--- Dataset extract ---
------------------------------------------------------------

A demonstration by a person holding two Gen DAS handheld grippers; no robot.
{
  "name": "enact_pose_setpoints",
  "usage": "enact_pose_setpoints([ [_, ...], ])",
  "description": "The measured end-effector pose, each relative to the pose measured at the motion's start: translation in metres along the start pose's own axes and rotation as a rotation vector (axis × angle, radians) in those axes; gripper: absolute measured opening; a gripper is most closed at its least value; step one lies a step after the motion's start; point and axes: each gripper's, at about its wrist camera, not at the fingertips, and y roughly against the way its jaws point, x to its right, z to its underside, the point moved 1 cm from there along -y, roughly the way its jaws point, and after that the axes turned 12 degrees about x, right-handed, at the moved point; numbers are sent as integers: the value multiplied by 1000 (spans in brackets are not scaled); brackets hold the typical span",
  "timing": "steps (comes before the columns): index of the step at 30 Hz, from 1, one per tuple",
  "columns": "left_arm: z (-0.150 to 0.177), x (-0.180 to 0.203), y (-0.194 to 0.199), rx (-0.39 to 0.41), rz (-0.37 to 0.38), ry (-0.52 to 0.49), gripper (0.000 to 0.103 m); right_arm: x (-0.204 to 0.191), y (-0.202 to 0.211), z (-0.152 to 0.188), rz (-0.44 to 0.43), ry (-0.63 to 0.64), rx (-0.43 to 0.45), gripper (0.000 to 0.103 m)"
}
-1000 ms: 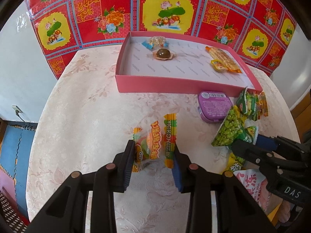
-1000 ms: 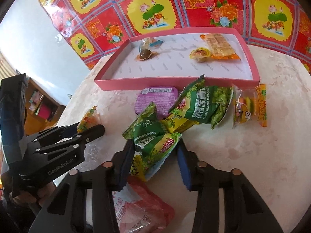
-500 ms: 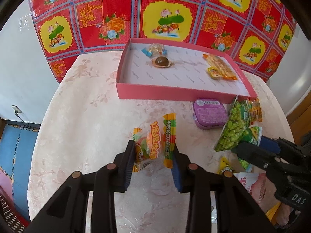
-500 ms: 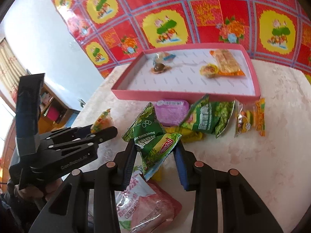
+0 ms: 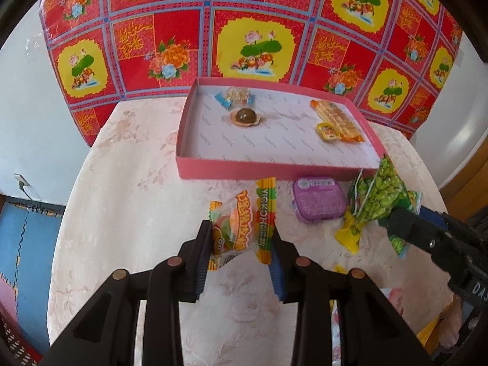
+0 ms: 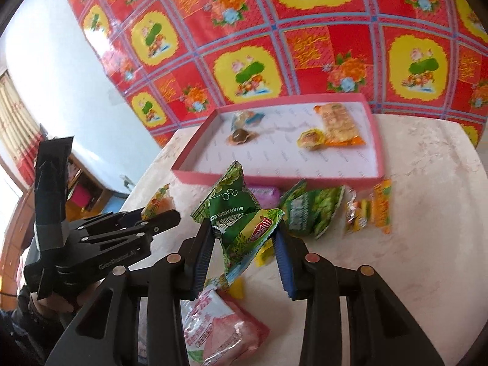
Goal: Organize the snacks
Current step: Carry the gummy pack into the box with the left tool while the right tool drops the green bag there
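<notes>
My left gripper is shut on an orange and yellow gummy snack packet and holds it above the table, short of the pink tray. My right gripper is shut on a green pea snack packet and holds it lifted above the table. The tray holds several small snacks: a brown candy, a clear candy, an orange wafer pack and a small yellow cup.
A purple tin, another green pea packet, a yellow-orange packet, a yellow packet and a pink packet lie on the round cream table. A red patterned cloth hangs behind the tray.
Both grippers have risen with their packets. The green packet has lifted off the pile, and both views have drawn back and up from the table.
</notes>
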Motion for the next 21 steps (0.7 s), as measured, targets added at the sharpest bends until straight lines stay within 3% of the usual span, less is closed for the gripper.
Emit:
enact_pose_setpoints([
  [21,-55,3,-30,60,13,-15,35,46,-12,-36,133,-39,72,39],
])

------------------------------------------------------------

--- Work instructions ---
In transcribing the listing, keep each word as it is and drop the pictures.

--- Solution ---
A demonstration by a person holding two Gen DAS handheld grippers; no robot.
{
  "name": "enact_pose_setpoints",
  "usage": "enact_pose_setpoints([ [_, ...], ])",
  "description": "The measured end-effector pose, each relative to the pose measured at the motion's start: translation in metres along the start pose's own axes and rotation as a rotation vector (axis × angle, radians) in those axes; gripper: absolute measured opening; a gripper is most closed at its least value; step one lies a step after the motion's start; point and axes: each gripper's, at about its wrist camera, not at the fingertips, and y roughly against the way its jaws point, x to its right, z to its underside, the point moved 1 cm from there along -y, roughly the way its jaws point, and after that the axes turned 12 degrees about x, right-handed, at the moved point; numbers are sent as integers: the value multiplied by 1000 (spans in brackets are not scaled); brackets hold the typical span",
  "timing": "steps (comes before the columns): index of the step at 30 Hz, from 1, one per tuple",
  "columns": "left_arm: z (-0.150 to 0.177), x (-0.180 to 0.203), y (-0.194 to 0.199), rx (-0.39 to 0.41), rz (-0.37 to 0.38), ry (-0.52 to 0.49), gripper (0.000 to 0.103 m); right_arm: x (-0.204 to 0.191), y (-0.202 to 0.211), z (-0.152 to 0.188), rz (-0.44 to 0.43), ry (-0.63 to 0.64), rx (-0.43 to 0.45), gripper (0.000 to 0.103 m)"
}
-1000 ms: 
-1000 ms: 
-500 ms: 
-500 ms: 
+0 ms: 
+0 ms: 
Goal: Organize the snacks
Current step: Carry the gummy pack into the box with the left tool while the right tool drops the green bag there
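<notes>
My left gripper is shut on an orange and yellow gummy snack packet and holds it above the table, short of the pink tray. My right gripper is shut on a green pea snack packet and holds it lifted above the table. The tray holds several small snacks: a brown candy, a clear candy, an orange wafer pack and a small yellow cup.
A purple tin, another green pea packet, a yellow-orange packet, a yellow packet and a pink packet lie on the round cream table. A red patterned cloth hangs behind the tray.
Both grippers have risen with their packets. The green packet has lifted off the pile, and both views have drawn back and up from the table.
</notes>
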Motion for the next 21 steps (0.7 s), as measured, targets added at the sharpest bends until straight lines stay within 3% of the usual span, less is closed for the gripper.
Emit:
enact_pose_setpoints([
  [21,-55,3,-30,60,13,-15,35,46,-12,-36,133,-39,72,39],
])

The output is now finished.